- **What you will do**: Scan the material below and copy every line holding the word "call".

- **Data below**:
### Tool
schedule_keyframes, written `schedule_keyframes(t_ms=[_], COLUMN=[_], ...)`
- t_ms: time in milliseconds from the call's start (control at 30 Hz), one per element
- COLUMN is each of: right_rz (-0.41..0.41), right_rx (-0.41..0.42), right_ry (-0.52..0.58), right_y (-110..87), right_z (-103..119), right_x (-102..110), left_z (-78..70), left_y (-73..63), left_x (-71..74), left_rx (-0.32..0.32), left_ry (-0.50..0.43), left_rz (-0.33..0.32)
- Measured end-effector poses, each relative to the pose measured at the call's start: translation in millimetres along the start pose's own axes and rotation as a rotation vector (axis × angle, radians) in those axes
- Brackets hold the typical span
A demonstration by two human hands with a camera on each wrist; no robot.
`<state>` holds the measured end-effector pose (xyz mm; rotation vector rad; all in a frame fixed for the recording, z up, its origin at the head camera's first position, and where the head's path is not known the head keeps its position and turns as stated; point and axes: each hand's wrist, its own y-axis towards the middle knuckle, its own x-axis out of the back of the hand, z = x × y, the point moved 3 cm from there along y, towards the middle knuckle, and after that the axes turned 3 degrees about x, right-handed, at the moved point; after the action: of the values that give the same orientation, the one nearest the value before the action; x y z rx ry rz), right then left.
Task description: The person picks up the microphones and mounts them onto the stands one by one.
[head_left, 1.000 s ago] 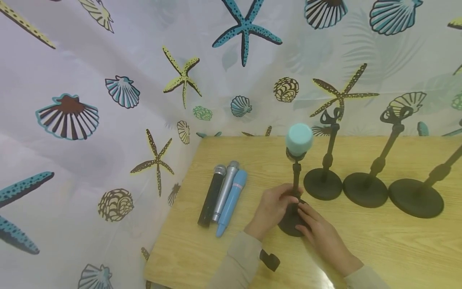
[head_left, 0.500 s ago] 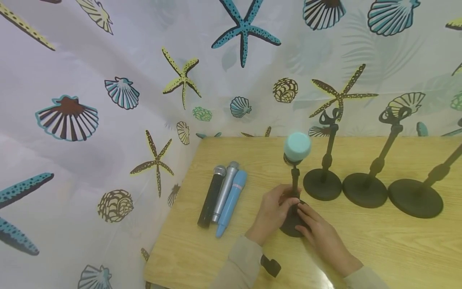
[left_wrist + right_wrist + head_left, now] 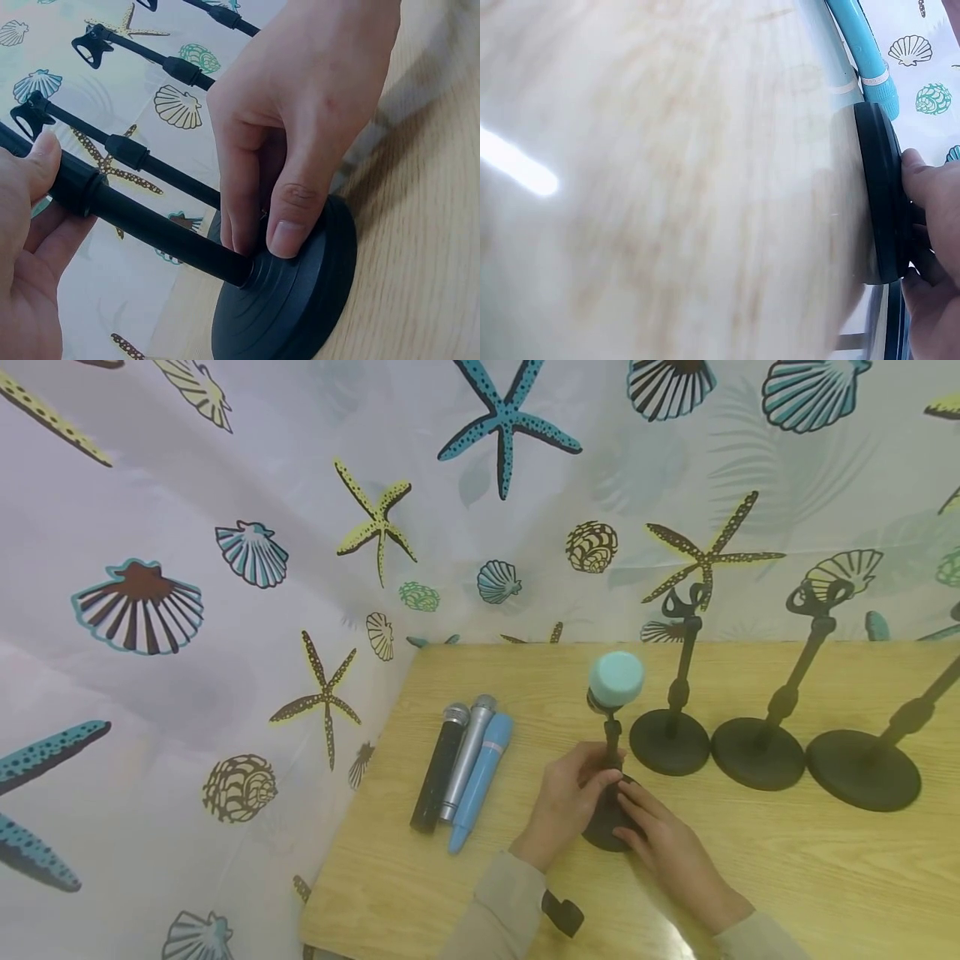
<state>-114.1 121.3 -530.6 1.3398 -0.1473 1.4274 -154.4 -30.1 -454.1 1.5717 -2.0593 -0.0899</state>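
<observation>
The black, round-based microphone stand point(image 3: 602, 837) is standing upright between both hands, the left hand point(image 3: 564, 795) gripping its pole point(image 3: 165, 225) with curled fingers, the right hand point(image 3: 675, 847) resting loosely extended fingers on its base point(image 3: 262, 322) from near right.

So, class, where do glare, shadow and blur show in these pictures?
Head view: glare on the table, at the bottom edge; left wrist view: soft shadow on the table beside the right hand; right wrist view: a white streak at left, the table's grain blurred.
</observation>
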Motion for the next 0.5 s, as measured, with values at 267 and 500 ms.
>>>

- **Answer space**:
- t_ms: time in milliseconds from the call's start (control at 30 Hz), one per element
- Measured end-effector poses, each relative to the pose measured at the call's start: translation in millimetres along the start pose's own axes and rotation as a rotation vector (axis × angle, radians) in those axes

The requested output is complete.